The Office of Foreign Assets Control (OFAC) designated Globe International SPC of Muscat on 18 June, naming the firm as a financial node in the network of Hezbollah facilitator Alaa Hamieh 1. The action was a counter-terrorism designation, not Iran sanctions relief, and it accompanied OFAC's same-day move against Hezbollah figures Sleiman Frangieh and Mahmoud Qamati . Through 21 June, OFAC issued no Iran general licence and delisted no Iranian entity 2.
Oman is mediating the Islamabad Memorandum of Understanding (MoU), hosting the territorial-waters lane that now carries the strait's traffic, and now hosting an entity Washington has just sanctioned. The same week Muscat became the strait's practical gatekeeper, it also became a sanctions target's registered address.

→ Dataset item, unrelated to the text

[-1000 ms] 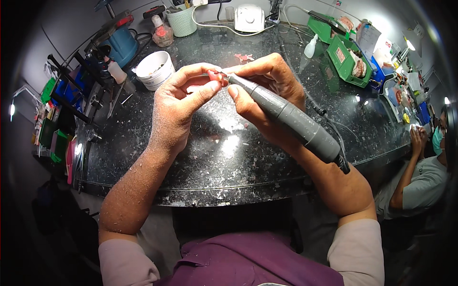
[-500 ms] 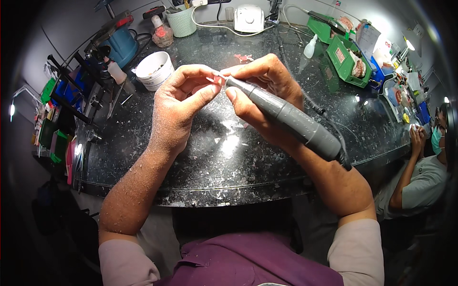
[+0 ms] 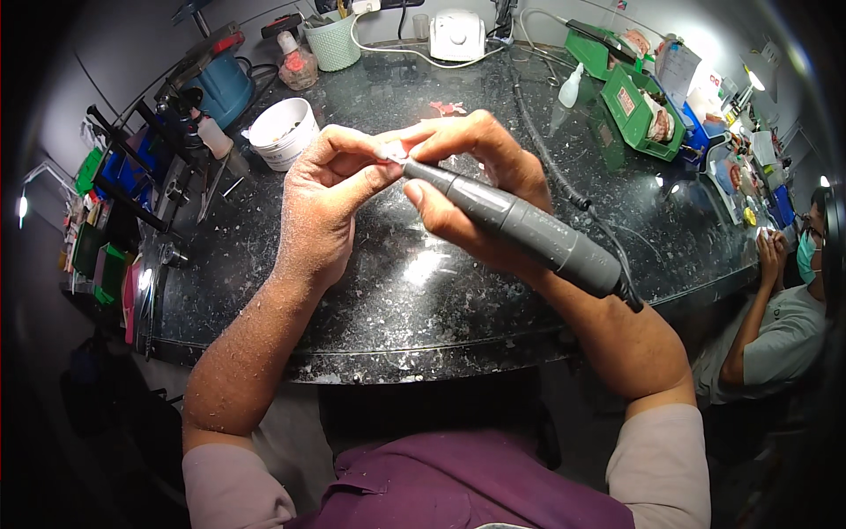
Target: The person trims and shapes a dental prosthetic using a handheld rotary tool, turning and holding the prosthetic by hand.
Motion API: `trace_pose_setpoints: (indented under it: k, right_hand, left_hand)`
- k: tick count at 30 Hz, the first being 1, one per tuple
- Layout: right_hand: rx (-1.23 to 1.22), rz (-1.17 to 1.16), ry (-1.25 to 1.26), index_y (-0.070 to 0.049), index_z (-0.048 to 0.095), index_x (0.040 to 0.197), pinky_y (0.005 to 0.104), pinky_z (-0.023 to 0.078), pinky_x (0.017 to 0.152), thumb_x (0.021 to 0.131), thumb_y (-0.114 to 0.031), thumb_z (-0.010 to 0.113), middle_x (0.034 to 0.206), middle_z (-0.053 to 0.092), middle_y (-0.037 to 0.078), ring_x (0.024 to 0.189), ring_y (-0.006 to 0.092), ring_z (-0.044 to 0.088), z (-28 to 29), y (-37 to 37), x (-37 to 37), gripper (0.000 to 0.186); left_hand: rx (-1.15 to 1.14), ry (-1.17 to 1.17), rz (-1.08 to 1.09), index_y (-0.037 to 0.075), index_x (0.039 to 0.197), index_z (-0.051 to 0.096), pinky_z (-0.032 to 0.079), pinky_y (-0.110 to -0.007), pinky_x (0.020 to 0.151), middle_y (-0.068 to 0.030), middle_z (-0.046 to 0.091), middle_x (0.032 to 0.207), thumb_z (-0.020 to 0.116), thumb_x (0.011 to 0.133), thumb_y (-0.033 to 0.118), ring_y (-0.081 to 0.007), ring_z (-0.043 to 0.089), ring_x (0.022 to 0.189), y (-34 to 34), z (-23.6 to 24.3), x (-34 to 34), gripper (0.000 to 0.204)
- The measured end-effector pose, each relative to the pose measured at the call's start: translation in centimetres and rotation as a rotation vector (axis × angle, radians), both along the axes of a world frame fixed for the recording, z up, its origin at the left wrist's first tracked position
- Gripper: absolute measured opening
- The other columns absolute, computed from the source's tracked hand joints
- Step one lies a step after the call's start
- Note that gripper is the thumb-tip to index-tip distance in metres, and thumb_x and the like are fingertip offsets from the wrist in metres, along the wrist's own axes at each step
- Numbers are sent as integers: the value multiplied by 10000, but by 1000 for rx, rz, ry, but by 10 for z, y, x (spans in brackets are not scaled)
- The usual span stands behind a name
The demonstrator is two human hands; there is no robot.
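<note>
A dark grey rotary handpiece (image 3: 529, 231) slants across my right hand (image 3: 502, 172), its narrow nose pointing up and left. My right thumb and fingers close around its front part. Opposite it, my left hand (image 3: 324, 198) pinches a small pink-and-white denture piece (image 3: 394, 152) between thumb and fingertips. The handpiece's tip meets this piece or lies right beside it; fingers hide the exact contact. Pale dust coats my left hand and forearm. From the handpiece's rear end a black cord (image 3: 617, 247) loops back up over the bench.
Shavings litter the black bench top (image 3: 352, 322). A white tub (image 3: 284, 145) stands beyond my left hand, a pink scrap (image 3: 447, 108) ahead. Green bins (image 3: 641, 119) with dental models and a squeeze bottle (image 3: 572, 88) stand far right. Another person (image 3: 789, 322) sits at the right.
The handpiece and my right hand have shifted slightly left and down. My right fingers now reach closer over the denture piece, and my left fingertips have moved a little left.
</note>
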State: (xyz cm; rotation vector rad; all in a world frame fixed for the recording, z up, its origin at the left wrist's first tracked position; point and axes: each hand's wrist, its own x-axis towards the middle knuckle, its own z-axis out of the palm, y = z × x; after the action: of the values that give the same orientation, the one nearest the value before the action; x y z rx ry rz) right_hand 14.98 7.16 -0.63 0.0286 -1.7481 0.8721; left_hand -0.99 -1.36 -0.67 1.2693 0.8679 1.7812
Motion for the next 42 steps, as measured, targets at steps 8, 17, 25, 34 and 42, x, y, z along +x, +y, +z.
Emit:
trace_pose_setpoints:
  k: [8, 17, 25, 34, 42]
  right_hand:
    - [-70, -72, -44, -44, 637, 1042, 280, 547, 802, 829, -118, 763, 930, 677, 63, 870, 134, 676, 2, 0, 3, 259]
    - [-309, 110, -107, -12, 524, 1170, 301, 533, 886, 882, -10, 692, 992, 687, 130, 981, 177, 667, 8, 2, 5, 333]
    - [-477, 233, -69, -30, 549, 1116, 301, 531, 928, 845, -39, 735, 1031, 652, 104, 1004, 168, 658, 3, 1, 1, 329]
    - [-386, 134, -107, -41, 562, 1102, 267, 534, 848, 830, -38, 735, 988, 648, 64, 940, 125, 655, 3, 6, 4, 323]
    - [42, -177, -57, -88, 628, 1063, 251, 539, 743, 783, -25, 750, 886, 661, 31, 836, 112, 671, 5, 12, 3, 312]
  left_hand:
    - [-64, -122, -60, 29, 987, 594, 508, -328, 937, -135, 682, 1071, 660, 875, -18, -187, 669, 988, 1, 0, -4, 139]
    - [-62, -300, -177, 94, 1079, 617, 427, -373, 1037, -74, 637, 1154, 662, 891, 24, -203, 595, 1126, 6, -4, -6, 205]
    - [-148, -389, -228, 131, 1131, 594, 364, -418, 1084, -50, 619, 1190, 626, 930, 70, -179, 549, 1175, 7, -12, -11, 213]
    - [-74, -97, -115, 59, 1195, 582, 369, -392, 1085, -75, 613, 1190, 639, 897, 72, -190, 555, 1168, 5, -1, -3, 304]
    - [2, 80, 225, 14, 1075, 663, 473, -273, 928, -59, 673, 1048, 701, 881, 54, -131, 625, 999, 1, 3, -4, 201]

For Iran itself, OFAC has issued no instrument at all. the MOU's sanctions-relief and blockade provisions were meant to land within 48 hours of the 16 June signing . Five days on, The White House Presidential Actions register carries nothing on Iran 3. Washington ended its 66-day naval blockade on 18 June as promised , the cheapest of its obligations to fulfil, and left every costly one to a final agreement it has not drafted.
OFAC can move fast when it wants to designate, as the Globe International action shows, yet has issued not a single licence to deliver the relief Iran was promised. That gap, action against Iran's allies but no action for Iran, hangs over the Switzerland table and gives Tehran its argument that the deal runs one way.